The crisis in the Gulf shakes up mortgages. Now the variable rate is at a turning point
Eyes on the trend in the cost of instalments, which may become less sustainable as inflation returns, having risen in April. The fixed-rate offer was less affected by the global economy
There is no perfect storm on the horizon yet, but the waters are starting to churn for those who will have to buy a house in the coming months. The latest available ABI data, referring to March, record a drop in average mortgage rates, but market indications point in the opposite direction due to the crisis in the Persian Gulf. If the stalemate in Hormuz were to last, it could rekindle inflation (estimated by Istat already at +1.2% in April) and thus condition the choices of the ECB, which not by chance, despite unchanged rates, at last Thursday's meeting did not exclude future rises. With immediate upward effects also on the rates used to calculate mortgage instalments, especially at variable rates, pegged to Euribor and thus to the cost of short-term money among banks.
"The drop in mortgage rates recorded by Abi in March largely reflects the drop in the Irs observed in February 2026 with respect to the previous two months, which was transferred with the usual lagon banks' commercial offers. Already since March, however, the picture has changed: the Iranian crisis, soaring oil prices, and renewed inflationary expectations have reversed the trend of market rates," emphasises Guido Bertolino, head of Business Development at MutuiSupermarket. MutuiOnline data also confirm the trend: the average Tan for 20 and 30-year mortgages dropped to 3.28% in March and the variable to 2.55%, but updates as at 27 April show a slight rise to levels similar to those of February: 3.37% for the fixed and 2.62% for the variable.

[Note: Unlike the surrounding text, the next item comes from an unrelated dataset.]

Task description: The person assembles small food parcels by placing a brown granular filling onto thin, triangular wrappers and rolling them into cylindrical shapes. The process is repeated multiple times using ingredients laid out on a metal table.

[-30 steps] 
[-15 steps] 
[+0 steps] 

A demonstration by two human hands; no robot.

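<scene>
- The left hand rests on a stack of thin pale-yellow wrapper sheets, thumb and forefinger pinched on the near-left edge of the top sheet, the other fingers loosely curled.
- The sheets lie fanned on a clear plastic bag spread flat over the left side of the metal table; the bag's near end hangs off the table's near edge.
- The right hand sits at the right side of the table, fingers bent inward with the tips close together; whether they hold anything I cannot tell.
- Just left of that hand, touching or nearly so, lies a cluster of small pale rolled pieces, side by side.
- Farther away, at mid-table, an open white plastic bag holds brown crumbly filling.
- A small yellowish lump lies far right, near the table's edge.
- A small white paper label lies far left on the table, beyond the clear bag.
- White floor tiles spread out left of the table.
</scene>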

The fear of a scenario similar to that of the early years of the war in Ukraine, when the inflationary surge resulted in a rapid increase in instalments, is thus becoming more prevalent among traders. "We all remember the drama of those who had an adjustable rate mortgage when the conflict in Ukraine broke out, with people finding their rate doubled within a year, especially for longer mortgages. There was an inflationary surge then too, with the difference that in the current case gas prices are much lower," explains Roberto Anedda, head of Financial Market Analysis at Credipass. Luca Dondi Dall'Orologio, managing director of Patrigest, also warns of possible similarities: 'There are similarities because the energy shock is similar, with the prospect of a central bank solely driven by data and an adjustment already underway'.
'At present, however, one can only speak of a possible turning point,' adds Anedda, warning that 'depending on how the geopolitical situation evolves, the effects could be more severe'.
Better security?
In this context, the choice between fixed and variable returns central. "Those who have to take out a mortgage today are faced with variable instalments that are around 6.5 per cent lower than the corresponding fixed-rate instalments: for a 30-year EUR 150,000 mortgage for the purchase of a class G property, the best variable-rate offers are around EUR 590 per month, compared to around EUR 632 for the best fixed-rate solutions. However, taking into account the increases in the cost of money expected by the markets today, this advantage of the variable rate is destined to almost completely disappear by the end of the year," explain MutuiSupermarket.